[Source data]

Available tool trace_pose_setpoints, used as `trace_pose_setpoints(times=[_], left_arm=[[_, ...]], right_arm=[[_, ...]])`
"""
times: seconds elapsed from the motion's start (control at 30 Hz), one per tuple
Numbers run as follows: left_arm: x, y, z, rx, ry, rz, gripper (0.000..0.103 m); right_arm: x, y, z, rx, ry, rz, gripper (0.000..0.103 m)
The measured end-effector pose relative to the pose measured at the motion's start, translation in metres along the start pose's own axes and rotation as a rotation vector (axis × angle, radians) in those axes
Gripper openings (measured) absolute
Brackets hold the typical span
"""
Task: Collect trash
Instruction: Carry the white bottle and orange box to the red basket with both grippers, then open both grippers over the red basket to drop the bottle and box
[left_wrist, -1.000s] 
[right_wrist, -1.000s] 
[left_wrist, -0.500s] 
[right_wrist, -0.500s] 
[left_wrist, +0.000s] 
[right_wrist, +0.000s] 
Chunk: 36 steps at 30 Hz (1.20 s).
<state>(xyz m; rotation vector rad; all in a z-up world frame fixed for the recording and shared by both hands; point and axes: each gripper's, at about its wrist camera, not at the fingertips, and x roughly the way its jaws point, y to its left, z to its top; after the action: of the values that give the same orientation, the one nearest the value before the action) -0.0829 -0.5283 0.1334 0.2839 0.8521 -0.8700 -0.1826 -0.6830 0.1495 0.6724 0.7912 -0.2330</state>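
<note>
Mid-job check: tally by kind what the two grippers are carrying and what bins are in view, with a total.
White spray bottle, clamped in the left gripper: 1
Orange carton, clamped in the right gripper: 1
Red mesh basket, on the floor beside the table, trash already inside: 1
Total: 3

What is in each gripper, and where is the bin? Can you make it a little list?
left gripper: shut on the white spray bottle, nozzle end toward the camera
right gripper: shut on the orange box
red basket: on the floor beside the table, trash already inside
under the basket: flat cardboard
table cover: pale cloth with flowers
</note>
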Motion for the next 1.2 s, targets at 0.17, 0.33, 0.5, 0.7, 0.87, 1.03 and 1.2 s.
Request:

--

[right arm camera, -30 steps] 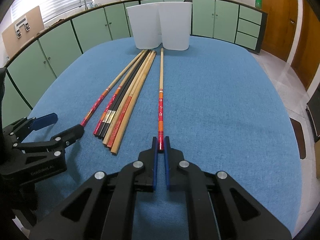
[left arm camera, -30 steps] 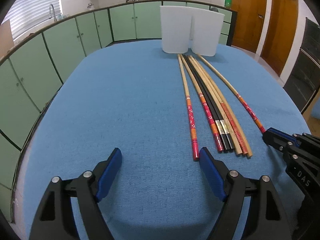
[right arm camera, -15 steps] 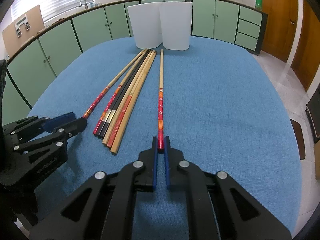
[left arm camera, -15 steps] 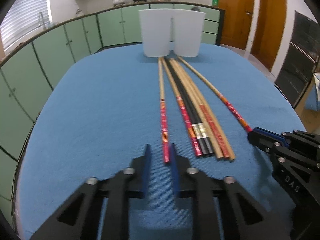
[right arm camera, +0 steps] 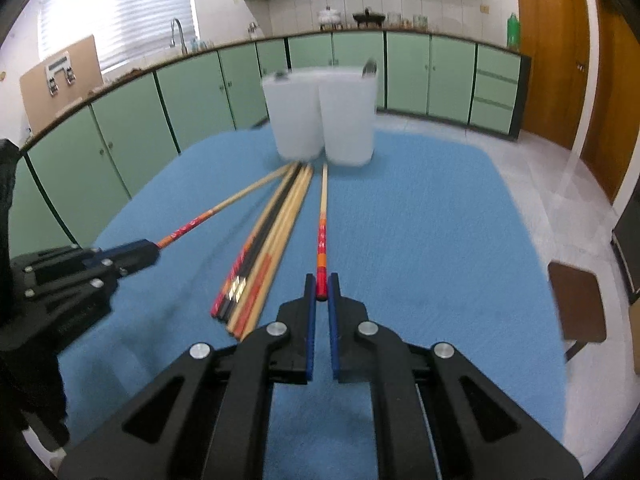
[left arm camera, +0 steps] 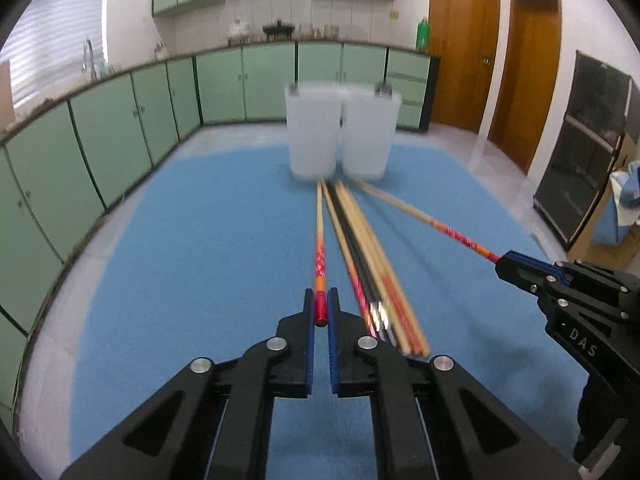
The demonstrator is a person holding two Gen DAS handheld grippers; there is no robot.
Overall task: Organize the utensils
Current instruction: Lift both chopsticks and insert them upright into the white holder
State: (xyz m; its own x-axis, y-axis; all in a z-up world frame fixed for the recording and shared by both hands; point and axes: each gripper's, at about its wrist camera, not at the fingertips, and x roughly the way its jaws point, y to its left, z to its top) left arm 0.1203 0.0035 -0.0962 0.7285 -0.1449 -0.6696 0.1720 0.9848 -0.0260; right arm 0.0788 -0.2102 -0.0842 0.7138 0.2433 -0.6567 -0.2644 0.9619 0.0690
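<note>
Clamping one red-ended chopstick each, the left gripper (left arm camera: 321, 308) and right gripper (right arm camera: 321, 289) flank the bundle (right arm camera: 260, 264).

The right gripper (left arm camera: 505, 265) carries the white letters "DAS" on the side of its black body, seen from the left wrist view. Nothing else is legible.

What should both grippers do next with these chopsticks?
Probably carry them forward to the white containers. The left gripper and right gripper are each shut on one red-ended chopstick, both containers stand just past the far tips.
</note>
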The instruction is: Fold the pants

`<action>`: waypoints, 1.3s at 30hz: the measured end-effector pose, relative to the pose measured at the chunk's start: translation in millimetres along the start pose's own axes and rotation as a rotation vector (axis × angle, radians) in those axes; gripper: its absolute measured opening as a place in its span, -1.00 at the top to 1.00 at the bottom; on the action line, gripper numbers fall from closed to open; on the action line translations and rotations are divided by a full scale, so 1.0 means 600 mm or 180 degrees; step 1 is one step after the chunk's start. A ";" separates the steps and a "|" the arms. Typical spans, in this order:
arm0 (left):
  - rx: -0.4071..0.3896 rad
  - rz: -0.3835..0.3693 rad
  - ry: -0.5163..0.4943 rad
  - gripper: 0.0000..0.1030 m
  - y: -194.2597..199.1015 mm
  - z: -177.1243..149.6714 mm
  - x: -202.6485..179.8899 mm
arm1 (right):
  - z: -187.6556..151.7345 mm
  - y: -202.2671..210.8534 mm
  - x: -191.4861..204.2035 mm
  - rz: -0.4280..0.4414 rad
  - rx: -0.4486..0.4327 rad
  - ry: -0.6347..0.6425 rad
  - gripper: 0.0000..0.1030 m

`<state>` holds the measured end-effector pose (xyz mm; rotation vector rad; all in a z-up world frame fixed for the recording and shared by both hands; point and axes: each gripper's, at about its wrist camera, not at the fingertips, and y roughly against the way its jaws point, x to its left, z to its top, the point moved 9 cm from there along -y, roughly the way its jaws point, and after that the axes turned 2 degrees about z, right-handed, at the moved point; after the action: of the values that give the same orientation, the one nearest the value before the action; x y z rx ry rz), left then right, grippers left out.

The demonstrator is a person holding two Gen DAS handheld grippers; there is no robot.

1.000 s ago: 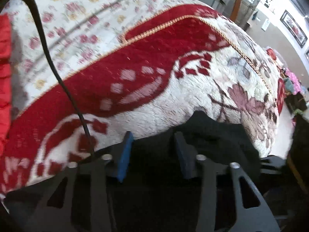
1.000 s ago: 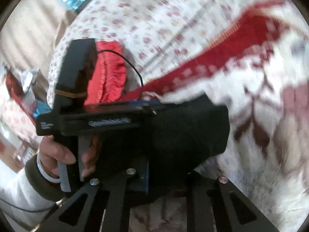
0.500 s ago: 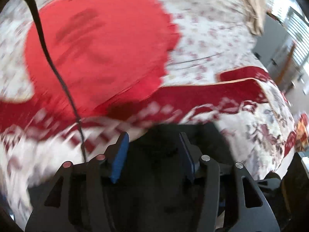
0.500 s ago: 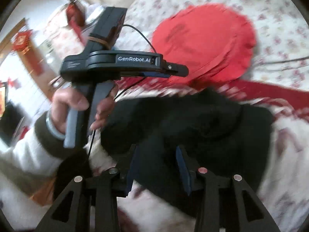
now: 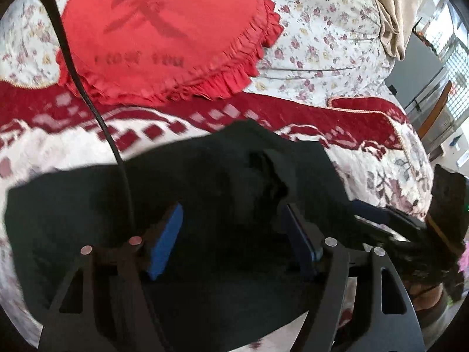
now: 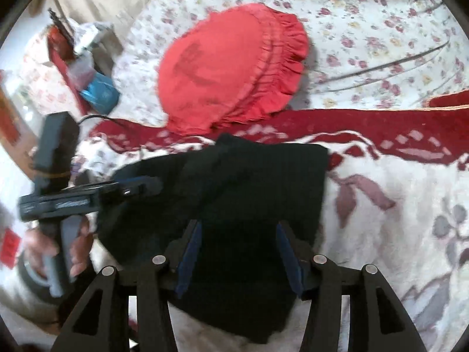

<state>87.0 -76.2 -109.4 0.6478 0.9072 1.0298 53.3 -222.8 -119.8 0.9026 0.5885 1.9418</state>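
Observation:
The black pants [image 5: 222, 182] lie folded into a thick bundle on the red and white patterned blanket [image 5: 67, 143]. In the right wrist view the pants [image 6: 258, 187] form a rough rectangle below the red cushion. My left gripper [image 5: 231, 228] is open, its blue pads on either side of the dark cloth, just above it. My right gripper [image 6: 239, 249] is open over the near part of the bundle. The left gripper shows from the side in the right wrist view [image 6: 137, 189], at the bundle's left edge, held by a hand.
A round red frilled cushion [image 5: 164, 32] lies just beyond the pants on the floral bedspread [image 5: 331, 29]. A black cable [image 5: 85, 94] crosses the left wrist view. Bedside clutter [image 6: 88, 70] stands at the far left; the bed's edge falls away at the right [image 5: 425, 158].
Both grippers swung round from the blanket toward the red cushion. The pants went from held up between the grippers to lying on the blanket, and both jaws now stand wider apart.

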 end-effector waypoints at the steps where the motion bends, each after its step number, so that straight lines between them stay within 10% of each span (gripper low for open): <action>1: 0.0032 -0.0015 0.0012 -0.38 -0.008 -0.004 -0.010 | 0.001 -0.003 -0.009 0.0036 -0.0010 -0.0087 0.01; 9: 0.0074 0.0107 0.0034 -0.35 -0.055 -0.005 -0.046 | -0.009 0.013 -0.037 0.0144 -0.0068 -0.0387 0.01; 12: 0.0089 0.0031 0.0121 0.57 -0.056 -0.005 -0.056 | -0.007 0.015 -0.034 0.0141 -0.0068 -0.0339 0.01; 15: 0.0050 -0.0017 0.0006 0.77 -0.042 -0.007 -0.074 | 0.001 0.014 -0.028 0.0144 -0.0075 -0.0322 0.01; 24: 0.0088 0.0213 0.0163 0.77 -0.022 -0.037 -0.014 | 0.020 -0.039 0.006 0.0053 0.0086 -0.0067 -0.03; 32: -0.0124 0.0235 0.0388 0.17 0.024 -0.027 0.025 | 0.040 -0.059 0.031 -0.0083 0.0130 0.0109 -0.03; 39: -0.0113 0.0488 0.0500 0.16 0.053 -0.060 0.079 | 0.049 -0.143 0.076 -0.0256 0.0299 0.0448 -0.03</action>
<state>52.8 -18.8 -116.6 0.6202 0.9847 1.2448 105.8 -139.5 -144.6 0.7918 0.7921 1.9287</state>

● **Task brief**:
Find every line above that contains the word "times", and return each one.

● **Result of the task**:
Available tool trace_pose_setpoints, used as `trace_pose_setpoints(times=[_], left_arm=[[_, ...]], right_arm=[[_, ...]])`
times: seconds elapsed from the motion's start (control at 30 Hz), one per tuple

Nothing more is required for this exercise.